Events like these matter. For many women entrepreneurs, visibility is currency. It leads to partnerships, investor attention, and opportunities that do not emerge in isolation.
While progress is visible, the task is far from finished. The next phase of gender-focused financial services will require innovations across three fronts. Banks must design products that reflect the cash-flow realities of women-led SMEs, combining working capital, asset financing, insurance, and invoicing tools into bundled solutions.
Partnerships Are Rewriting What’s Possible
Across the African continent, gender-lens investment is becoming mainstream, and Nigerian institutions are beginning to respond. FSDH’s partnerships with BOI, IFC, AGF, AFAWA, and WEAV Capital mirror a growing shift toward multi-stakeholder financing models that combine capital, risk management, and technical support.
These collaborations do more than unlock money, they embed global standards into the local ecosystem, improve due diligence, expand investor confidence, and strengthen the sustainability of women-focused interventions.
For instance, AGF’s partial guarantee structure reduces credit risk for banks, while programmes co-designed with IFC introduce governance and investor-readiness frameworks that improve business resilience. This blend of local knowledge and global discipline continues to push women-led enterprises into previously inaccessible markets.
What Financial Institutions Must Do Next
While progress is visible, the task is far from finished. The next phase of gender-focused financial services will require innovations across three fronts. Banks must design products that reflect the cash-flow realities of women-led SMEs, combining working capital, asset financing, insurance, and invoicing tools into bundled solutions. Digital onboarding, simplified KYC, mobile repayment structures, and digitised credit scoring will help broaden access for micro and informal women-led enterprises. Institutions must invest in gender-disaggregated data to track performance, refine products, and measure long-term impact.

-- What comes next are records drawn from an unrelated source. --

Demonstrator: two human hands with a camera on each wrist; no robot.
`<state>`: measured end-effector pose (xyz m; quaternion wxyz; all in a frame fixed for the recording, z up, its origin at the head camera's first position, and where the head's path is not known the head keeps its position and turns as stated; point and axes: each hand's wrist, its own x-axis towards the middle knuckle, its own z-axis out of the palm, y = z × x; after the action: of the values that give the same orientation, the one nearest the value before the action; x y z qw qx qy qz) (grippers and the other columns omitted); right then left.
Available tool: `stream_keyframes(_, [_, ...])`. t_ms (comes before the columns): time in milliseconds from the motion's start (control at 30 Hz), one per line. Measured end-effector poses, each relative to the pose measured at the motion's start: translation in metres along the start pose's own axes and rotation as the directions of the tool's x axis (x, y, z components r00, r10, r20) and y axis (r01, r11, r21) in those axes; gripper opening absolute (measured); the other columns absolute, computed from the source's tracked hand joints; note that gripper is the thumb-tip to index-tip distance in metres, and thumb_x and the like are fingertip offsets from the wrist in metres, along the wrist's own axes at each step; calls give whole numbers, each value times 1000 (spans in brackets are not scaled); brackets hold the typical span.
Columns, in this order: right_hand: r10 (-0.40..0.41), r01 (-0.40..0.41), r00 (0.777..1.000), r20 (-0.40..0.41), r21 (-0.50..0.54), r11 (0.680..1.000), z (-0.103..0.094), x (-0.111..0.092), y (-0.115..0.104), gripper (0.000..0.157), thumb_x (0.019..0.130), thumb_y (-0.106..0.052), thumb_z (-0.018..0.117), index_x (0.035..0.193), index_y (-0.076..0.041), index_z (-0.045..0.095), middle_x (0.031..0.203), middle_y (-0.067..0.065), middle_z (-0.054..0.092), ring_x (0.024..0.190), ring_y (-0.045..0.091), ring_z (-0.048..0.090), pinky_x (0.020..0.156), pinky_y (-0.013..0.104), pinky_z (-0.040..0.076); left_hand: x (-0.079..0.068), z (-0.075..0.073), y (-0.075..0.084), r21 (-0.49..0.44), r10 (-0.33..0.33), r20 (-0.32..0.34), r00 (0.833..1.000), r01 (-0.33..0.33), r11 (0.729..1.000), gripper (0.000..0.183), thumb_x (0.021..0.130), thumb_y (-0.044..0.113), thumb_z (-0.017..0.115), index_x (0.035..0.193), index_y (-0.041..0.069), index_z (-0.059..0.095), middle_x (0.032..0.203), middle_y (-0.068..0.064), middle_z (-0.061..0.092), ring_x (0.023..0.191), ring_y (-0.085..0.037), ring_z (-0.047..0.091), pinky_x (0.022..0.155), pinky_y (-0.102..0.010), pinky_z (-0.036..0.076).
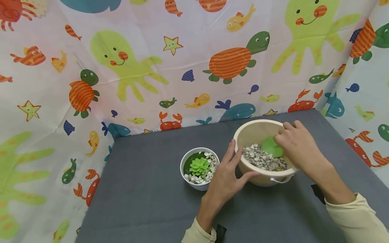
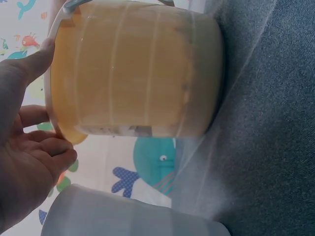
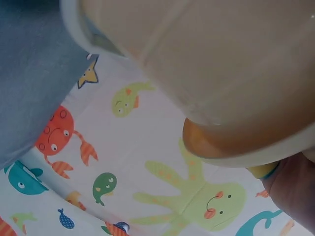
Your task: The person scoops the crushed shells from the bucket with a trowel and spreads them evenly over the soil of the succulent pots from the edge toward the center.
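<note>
1. A cream, round plastic bucket (image 1: 253, 133) stands on the dark grey, cloth-covered table (image 1: 146, 189), its white handle (image 1: 281, 181) hanging at 5 o'clock.
2. Small grey-white shells (image 1: 262, 159) cover the bucket's floor.
3. The left hand (image 1: 223, 179) rests against the bucket's rim with digits spread, fingertips near 9 o'clock, thumb near 7.
4. The right hand (image 1: 294, 143), well apart from the left, leans over the rim from 3 o'clock, curled tightly on a flat, rounded, light-green scoop (image 1: 269, 146) that touches the shells.
5. Near 9 o'clock from the bucket, a white round pot (image 1: 199, 186) holds a bright-green rosette succulent (image 1: 199, 166), with pale shells (image 1: 209, 171) around it from 1 to 8 o'clock.
</note>
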<state>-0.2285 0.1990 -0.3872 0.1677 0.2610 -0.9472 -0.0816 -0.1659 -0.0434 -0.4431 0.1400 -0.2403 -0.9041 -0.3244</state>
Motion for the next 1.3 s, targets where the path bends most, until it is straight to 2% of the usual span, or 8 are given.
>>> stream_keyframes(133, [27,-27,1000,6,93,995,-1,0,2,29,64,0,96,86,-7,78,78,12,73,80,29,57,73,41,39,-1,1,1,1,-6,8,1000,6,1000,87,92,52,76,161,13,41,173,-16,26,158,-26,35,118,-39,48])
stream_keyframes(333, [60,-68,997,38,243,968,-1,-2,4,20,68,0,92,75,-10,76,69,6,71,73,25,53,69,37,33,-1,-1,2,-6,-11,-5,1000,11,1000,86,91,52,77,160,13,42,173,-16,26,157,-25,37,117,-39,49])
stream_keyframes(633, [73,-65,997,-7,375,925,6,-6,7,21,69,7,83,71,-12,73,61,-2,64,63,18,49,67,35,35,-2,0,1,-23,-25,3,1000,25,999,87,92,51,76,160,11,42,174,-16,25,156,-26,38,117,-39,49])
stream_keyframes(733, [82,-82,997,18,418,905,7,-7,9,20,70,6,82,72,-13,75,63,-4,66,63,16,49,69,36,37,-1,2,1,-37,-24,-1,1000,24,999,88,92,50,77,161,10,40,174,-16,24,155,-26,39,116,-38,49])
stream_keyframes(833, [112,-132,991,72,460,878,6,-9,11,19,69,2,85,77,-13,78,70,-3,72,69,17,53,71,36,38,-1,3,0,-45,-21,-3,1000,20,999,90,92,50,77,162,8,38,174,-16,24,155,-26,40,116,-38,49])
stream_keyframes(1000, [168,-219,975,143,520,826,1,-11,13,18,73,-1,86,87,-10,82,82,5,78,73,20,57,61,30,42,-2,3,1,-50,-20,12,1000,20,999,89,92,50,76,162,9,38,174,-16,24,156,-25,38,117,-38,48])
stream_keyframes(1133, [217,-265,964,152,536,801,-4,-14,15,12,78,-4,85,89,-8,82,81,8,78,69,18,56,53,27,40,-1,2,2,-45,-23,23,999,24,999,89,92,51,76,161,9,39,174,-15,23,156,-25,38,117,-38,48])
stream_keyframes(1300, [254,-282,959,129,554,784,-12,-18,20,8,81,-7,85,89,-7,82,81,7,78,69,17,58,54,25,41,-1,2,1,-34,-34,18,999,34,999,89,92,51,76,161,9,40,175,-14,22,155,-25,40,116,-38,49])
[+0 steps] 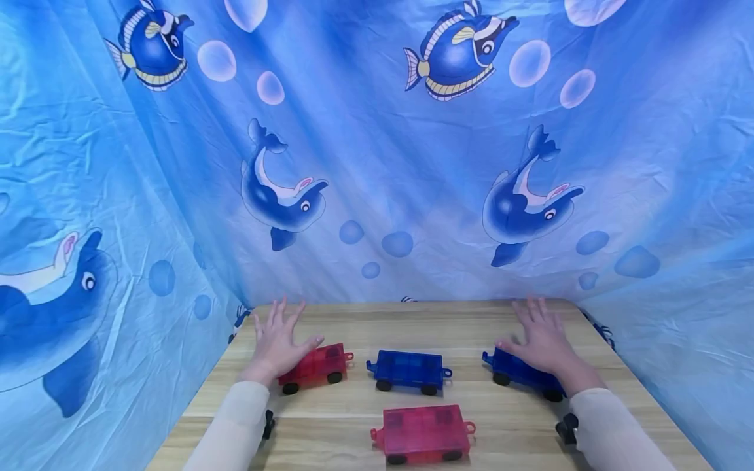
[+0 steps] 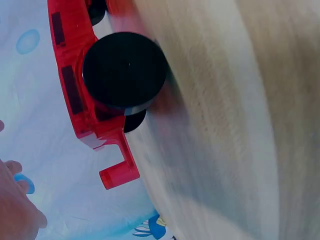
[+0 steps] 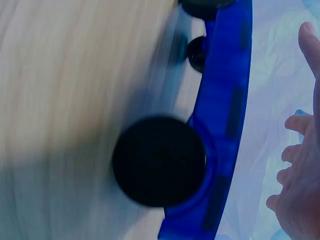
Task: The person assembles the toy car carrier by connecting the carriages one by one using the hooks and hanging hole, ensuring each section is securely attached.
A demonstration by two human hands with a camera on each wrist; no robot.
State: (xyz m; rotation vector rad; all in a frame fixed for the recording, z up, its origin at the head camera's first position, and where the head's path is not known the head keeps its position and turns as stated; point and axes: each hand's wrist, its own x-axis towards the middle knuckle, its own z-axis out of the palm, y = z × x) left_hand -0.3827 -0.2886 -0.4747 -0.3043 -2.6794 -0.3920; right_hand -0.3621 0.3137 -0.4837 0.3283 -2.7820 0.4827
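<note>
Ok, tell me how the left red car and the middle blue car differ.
The left car is red; the middle car is blue. In the head view, the left hand partly hides the left car, while the middle car shows whole. Both have black wheels.

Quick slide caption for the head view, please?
Left hand spread at the leftmost red wagon, right hand spread at the rightmost blue wagon.

The red cars (image 1: 315, 365) and blue cars (image 1: 409, 371) have black wheels (image 1: 383, 386); the blue curtain (image 1: 377, 163) is dolphin-printed.
</note>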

The industry is moving, but the scale of Nigeria’s female economy, projected to expand significantly as more women enter entrepreneurship, creative industries, and tech, demands faster, more coordinated action.
A Turning Point for the Female Economy
What is becoming increasingly clear is that women are not just participating in Nigeria’s economic narrative — they are shaping it. From manufacturing and fintech to creative industries and export-oriented businesses, women continue to push boundaries and build enterprises that contribute to national growth.
The rise of the female economy is not a trend; it is a structural shift.
If more financial institutions adopt a blended model combining finance, capability building, risk-sharing and community, Nigeria could unlock the full potential of millions of women-led businesses, many of which already demonstrate strong repayment discipline, resilience, and growth potential.
With initiatives like WIBI demonstrating measurable results, the path forward is clearer than ever: When women have the tools they need, entire economies accelerate.
Bukola Smith is the Chief Executive at FSDH Merchant Bank.